The architecture is the real lesson here.

Instead of this flow:

- page component
- Contentstack SDK
- Contentstack API

you get this:

- page component
- local Next API route
- Contentstack API

That extra layer may seem small, but it changes the extension points of the whole app. It is the kickstart to study when you want a lightweight BFF or proxy pattern without jumping straight into a much larger backend architecture.

## What you get out of the box

The current contentstack/kickstart-next-middleware repo includes:

- Next.js App Router
- a local API route at app/api/middleware/route.ts
- client-side Live Preview support
- Visual Builder editable fields
- the same seeded page content model as the other Next kickstarts
- a fetch path that runs through your own app before going to Contentstack

The homepage still looks familiar. The difference is where the fetch logic lives.

## How this specific kickstart works

### 1. app/api/middleware/route.ts is the proxy layer

This route is the heart of the example.

It accepts query parameters such as the content type, page URL, live preview hash, and preview timestamp. Then it:

- decides whether to call the delivery or preview hostname
- builds the correct REST API URL for Contentstack
- forwards the right headers and preview values
- fetches the entry from Contentstack
- adds editable tags before returning the entry as JSON

That means your frontend code can stay simple while this route becomes the one place that knows how to talk to Contentstack.

### 2. lib/contentstack.ts fetches through your own API

The browser-side getPage() helper does not call the Delivery SDK directly.

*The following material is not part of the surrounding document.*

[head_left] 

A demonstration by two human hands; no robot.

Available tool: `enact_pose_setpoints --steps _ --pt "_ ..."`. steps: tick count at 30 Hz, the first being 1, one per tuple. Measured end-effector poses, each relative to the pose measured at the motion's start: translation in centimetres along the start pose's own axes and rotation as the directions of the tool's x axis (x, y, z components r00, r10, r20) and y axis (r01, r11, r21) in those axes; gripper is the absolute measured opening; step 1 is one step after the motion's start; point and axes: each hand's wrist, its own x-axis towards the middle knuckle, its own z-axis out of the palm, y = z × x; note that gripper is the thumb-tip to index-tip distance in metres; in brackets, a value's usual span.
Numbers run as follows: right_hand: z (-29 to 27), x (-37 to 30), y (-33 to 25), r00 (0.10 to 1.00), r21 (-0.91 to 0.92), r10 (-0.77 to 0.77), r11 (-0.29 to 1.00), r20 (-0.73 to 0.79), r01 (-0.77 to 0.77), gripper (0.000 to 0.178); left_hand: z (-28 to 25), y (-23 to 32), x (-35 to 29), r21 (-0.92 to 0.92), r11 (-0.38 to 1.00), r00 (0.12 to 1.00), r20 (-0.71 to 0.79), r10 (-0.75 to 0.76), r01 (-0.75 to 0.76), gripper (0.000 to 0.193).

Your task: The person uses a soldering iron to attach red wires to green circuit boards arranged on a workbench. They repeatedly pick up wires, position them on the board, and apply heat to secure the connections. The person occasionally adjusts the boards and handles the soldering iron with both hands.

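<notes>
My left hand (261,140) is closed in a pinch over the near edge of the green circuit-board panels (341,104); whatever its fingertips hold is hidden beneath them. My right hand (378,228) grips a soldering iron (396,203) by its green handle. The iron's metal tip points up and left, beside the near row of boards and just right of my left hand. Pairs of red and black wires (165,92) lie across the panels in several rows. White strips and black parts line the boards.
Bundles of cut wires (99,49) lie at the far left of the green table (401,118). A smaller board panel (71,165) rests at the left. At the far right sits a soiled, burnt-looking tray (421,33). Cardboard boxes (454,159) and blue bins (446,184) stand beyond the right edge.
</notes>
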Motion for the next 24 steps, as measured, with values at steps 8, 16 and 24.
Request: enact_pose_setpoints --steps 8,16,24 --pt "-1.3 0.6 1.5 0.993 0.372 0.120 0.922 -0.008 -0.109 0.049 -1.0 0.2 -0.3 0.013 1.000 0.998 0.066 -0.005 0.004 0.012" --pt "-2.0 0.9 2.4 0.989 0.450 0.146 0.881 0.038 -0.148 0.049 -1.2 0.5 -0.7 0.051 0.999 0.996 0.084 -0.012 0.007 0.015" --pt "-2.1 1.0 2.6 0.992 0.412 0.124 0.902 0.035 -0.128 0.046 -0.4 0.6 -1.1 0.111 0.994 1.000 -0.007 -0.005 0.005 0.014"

It builds a URL for /api/middleware, adds the current path and preview details, and fetches the JSON entry from your own app.

That is the key pattern to notice: this kickstart centralizes the Contentstack fetch mechanics behind a local endpoint.

### 3. app/page.tsx passes the site base URL into preview mode

Because the preview component needs to call the local API route, the page derives the current baseUrl from request headers and passes it into the preview component.

This is a small detail, but it shows the practical reality of proxy-based setups. Once you introduce an internal API layer, your fetch path needs to know where that layer lives.

### 4. components/Preview.tsx re-fetches through the proxy on entry changes

The preview component initializes Live Preview and listens for changes with ContentstackLivePreview.onEntryChange(...).

When content changes, it calls getPage(baseUrl, path, "page", previewTimestamp) again, which means the updated draft content still comes back through the local API route instead of bypassing it.

So the middleware layer is not just for normal page loads. It is part of the preview loop too.

## What you are really learning from this project

This variant is useful because it teaches a pattern that scales well:

- keep Contentstack request logic behind an application boundary
- centralize preview and delivery header handling
- leave room for future business logic in one place
- keep page components focused on rendering

That makes it a strong starting point for teams that already know they want a proxy or BFF layer in front of Contentstack.

## When to choose this one

Choose the middleware kickstart when:

- you want your app to own the request layer instead of calling Contentstack directly from the page
- you expect to add custom headers, logic, or transformations later
- you want a clean place to handle preview-specific request behavior
- you like the idea of hiding Contentstack request details behind your own endpoint

If you do not need that extra layer yet, the base Next or SSR kickstarts are easier to reason about.

## Fastest way to try it

The setup is similar to the other Next variants:

- Seed or reuse the kickstart stack.
- Create a delivery token with preview enabled.
- Add the stack values to .env.
- Enable Live Preview for the same environment.
- Run npm install and npm run dev.

The interesting part comes after that: inspect the network flow and notice that the page is reading from your Next API route, which then talks to Contentstack on its behalf.

## A good next step after the first run

Once it works, add a small piece of custom logic to the proxy route before you touch the UI. That is the best way to feel why this architecture exists. Even something simple like response shaping, logging, or conditional caching makes the value obvious.